TASK DIRECTIONS: Each line in the listing is to be restated exactly.

AVAILABLE DATA:
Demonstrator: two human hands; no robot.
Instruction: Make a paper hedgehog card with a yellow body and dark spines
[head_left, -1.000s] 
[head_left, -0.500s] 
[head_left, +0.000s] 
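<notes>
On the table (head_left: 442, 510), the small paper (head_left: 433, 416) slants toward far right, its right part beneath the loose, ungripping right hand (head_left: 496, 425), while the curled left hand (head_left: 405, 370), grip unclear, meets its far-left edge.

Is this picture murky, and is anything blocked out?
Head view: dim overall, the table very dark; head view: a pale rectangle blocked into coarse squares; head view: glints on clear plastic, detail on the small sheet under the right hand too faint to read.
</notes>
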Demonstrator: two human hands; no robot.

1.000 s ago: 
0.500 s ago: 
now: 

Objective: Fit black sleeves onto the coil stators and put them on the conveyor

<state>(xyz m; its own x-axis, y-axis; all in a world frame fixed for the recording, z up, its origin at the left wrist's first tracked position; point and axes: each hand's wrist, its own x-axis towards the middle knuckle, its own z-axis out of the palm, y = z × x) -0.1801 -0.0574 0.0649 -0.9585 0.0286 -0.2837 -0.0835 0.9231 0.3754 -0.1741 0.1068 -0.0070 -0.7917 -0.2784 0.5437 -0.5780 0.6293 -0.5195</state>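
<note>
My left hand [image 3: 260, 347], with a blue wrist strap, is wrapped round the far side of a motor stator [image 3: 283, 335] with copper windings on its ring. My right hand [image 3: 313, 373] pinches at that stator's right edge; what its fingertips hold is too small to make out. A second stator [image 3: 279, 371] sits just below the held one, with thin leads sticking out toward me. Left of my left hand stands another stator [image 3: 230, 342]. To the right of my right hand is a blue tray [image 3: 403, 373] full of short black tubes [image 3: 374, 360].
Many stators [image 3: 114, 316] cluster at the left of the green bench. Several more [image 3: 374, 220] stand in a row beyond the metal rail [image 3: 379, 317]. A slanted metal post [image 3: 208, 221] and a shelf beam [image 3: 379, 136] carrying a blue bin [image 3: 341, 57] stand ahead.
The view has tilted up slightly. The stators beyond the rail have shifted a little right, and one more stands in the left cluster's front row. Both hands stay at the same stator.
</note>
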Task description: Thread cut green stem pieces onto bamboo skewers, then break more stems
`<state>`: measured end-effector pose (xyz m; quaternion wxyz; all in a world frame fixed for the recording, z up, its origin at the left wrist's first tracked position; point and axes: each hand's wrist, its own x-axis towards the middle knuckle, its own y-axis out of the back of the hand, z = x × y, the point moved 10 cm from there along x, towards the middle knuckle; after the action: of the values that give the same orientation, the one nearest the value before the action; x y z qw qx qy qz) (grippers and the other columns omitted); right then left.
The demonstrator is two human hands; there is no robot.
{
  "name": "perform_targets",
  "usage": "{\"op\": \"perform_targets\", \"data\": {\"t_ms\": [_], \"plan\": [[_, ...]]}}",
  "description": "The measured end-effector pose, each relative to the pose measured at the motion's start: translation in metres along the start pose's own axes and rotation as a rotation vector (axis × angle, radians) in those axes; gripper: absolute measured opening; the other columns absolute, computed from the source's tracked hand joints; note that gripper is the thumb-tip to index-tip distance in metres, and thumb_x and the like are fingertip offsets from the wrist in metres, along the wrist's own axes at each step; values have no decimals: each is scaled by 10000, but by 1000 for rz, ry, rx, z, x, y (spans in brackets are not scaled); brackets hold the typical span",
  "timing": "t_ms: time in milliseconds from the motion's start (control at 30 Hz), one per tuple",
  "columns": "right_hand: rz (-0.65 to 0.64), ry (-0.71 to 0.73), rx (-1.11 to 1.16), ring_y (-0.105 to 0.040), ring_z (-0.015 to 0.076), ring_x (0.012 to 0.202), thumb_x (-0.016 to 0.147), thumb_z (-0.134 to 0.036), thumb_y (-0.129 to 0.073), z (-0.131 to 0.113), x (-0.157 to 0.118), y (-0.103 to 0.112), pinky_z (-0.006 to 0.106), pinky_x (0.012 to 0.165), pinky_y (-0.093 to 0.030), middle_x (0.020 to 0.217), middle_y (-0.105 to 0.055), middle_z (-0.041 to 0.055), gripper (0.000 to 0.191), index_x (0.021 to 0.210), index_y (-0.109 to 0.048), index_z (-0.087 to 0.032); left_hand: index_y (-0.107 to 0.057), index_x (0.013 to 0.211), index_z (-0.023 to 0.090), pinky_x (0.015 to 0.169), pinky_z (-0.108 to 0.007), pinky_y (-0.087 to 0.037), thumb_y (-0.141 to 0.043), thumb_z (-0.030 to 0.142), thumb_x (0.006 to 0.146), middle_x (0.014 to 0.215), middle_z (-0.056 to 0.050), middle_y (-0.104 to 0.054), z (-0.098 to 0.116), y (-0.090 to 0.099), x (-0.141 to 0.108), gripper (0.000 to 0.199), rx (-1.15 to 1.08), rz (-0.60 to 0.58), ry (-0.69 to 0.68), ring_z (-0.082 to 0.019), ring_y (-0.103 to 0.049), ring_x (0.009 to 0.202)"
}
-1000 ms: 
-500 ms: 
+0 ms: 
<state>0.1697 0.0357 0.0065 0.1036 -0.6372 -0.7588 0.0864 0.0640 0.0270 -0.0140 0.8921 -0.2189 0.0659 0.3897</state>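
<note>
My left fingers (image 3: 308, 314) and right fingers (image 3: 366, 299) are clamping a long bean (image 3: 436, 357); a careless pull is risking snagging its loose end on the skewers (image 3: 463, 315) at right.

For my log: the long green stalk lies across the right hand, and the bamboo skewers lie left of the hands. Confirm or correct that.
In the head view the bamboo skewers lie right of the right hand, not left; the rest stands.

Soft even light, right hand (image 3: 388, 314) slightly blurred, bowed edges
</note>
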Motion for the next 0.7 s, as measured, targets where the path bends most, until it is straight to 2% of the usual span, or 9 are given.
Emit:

WRITTEN RESPONSE:
Demonstrator: two human hands; no robot.
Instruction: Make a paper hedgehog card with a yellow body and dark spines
[head_left, -1.000s] 
[head_left, -0.500s] 
[head_left, +0.000s] 
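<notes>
On the table (head_left: 442, 510), the small paper (head_left: 433, 416) slants toward far right, its right part beneath the loose, ungripping right hand (head_left: 496, 425), while the curled left hand (head_left: 405, 370), grip unclear, meets its far-left edge.

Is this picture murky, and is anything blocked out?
Head view: dim overall, the table very dark; head view: a pale rectangle blocked into coarse squares; head view: glints on clear plastic, detail on the small sheet under the right hand too faint to read.
</notes>
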Demonstrator: two human hands; no robot.

1.000 s ago: 
0.500 s ago: 
now: 

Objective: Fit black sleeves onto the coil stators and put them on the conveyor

<state>(xyz m; its own x-axis, y-axis; all in a world frame fixed for the recording, z up, its origin at the left wrist's first tracked position; point and axes: each hand's wrist, its own x-axis towards the middle knuckle, its own z-axis out of the palm, y = z × x) -0.1801 -0.0574 0.0649 -0.9585 0.0286 -0.2837 -0.0835 0.9231 0.3754 -0.1741 0.1068 -0.0070 -0.7917 -0.2784 0.5437 -0.5780 0.6293 -0.5195</state>
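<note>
My left hand [image 3: 260, 347], with a blue wrist strap, is wrapped round the far side of a motor stator [image 3: 283, 335] with copper windings on its ring. My right hand [image 3: 313, 373] pinches at that stator's right edge; what its fingertips hold is too small to make out. A second stator [image 3: 279, 371] sits just below the held one, with thin leads sticking out toward me. Left of my left hand stands another stator [image 3: 230, 342]. To the right of my right hand is a blue tray [image 3: 403, 373] full of short black tubes [image 3: 374, 360].
Many stators [image 3: 114, 316] cluster at the left of the green bench. Several more [image 3: 374, 220] stand in a row beyond the metal rail [image 3: 379, 317]. A slanted metal post [image 3: 208, 221] and a shelf beam [image 3: 379, 136] carrying a blue bin [image 3: 341, 57] stand ahead.
The view has tilted up slightly. The stators beyond the rail have shifted a little right, and one more stands in the left cluster's front row. Both hands stay at the same stator.
</note>
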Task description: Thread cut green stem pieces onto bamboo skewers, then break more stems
`<state>`: measured end-effector pose (xyz m; quaternion wxyz; all in a world frame fixed for the recording, z up, its origin at the left wrist's first tracked position; point and axes: each hand's wrist, its own x-axis towards the middle knuckle, its own y-axis out of the back of the hand, z = x × y, the point moved 10 cm from there along x, towards the middle knuckle; after the action: of the values that give the same orientation, the one nearest the value before the action; x y z qw qx qy qz) (grippers and the other columns omitted); right then left.
The demonstrator is two human hands; there is no robot.
{
  "name": "perform_targets",
  "usage": "{\"op\": \"perform_targets\", \"data\": {\"t_ms\": [_], \"plan\": [[_, ...]]}}",
  "description": "The measured end-effector pose, each relative to the pose measured at the motion's start: translation in metres along the start pose's own axes and rotation as a rotation vector (axis × angle, radians) in those axes; gripper: absolute measured opening; the other columns absolute, computed from the source's tracked hand joints; note that gripper is the thumb-tip to index-tip distance in metres, and thumb_x and the like are fingertip offsets from the wrist in metres, along the wrist's own axes at each step; values have no decimals: each is scaled by 10000, but by 1000 for rz, ry, rx, z, x, y (spans in brackets are not scaled); brackets hold the typical span",
  "timing": "t_ms: time in milliseconds from the motion's start (control at 30 Hz), one per tuple",
  "columns": "right_hand: rz (-0.65 to 0.64), ry (-0.71 to 0.73), rx (-1.11 to 1.16), ring_y (-0.105 to 0.040), ring_z (-0.015 to 0.076), ring_x (0.012 to 0.202), thumb_x (-0.016 to 0.147), thumb_z (-0.134 to 0.036), thumb_y (-0.129 to 0.073), z (-0.131 to 0.113), x (-0.157 to 0.118), y (-0.103 to 0.112), pinky_z (-0.006 to 0.106), pinky_x (0.012 to 0.165), pinky_y (-0.093 to 0.030), middle_x (0.020 to 0.217), middle_y (-0.105 to 0.055), middle_z (-0.041 to 0.055), gripper (0.000 to 0.191), index_x (0.021 to 0.210), index_y (-0.109 to 0.048), index_z (-0.087 to 0.032); left_hand: index_y (-0.107 to 0.057), index_x (0.013 to 0.211), index_z (-0.023 to 0.090), pinky_x (0.015 to 0.169), pinky_z (-0.108 to 0.007), pinky_y (-0.087 to 0.037), thumb_y (-0.141 to 0.043), thumb_z (-0.030 to 0.142), thumb_x (0.006 to 0.146), middle_x (0.014 to 0.215), middle_z (-0.056 to 0.050), middle_y (-0.104 to 0.054), z (-0.098 to 0.116), y (-0.090 to 0.099), x (-0.141 to 0.108), gripper (0.000 to 0.199), rx (-1.15 to 1.08), rz (-0.60 to 0.58), ry (-0.69 to 0.68), ring_z (-0.082 to 0.019), ring_y (-0.103 to 0.049), ring_x (0.009 to 0.202)"
}
-1000 ms: 
-500 ms: 
+0 ms: 
<state>0.1697 0.0357 0.0065 0.1036 -0.6372 -0.7588 0.0864 0.0640 0.0270 -0.0140 0.8921 -0.2189 0.0659 0.3897</state>
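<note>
My left fingers (image 3: 308, 314) and right fingers (image 3: 366, 299) are clamping a long bean (image 3: 436, 357); a careless pull is risking snagging its loose end on the skewers (image 3: 463, 315) at right.

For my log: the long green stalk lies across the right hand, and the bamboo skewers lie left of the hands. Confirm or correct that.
In the head view the bamboo skewers lie right of the right hand, not left; the rest stands.

Soft even light, right hand (image 3: 388, 314) slightly blurred, bowed edges
</note>
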Motion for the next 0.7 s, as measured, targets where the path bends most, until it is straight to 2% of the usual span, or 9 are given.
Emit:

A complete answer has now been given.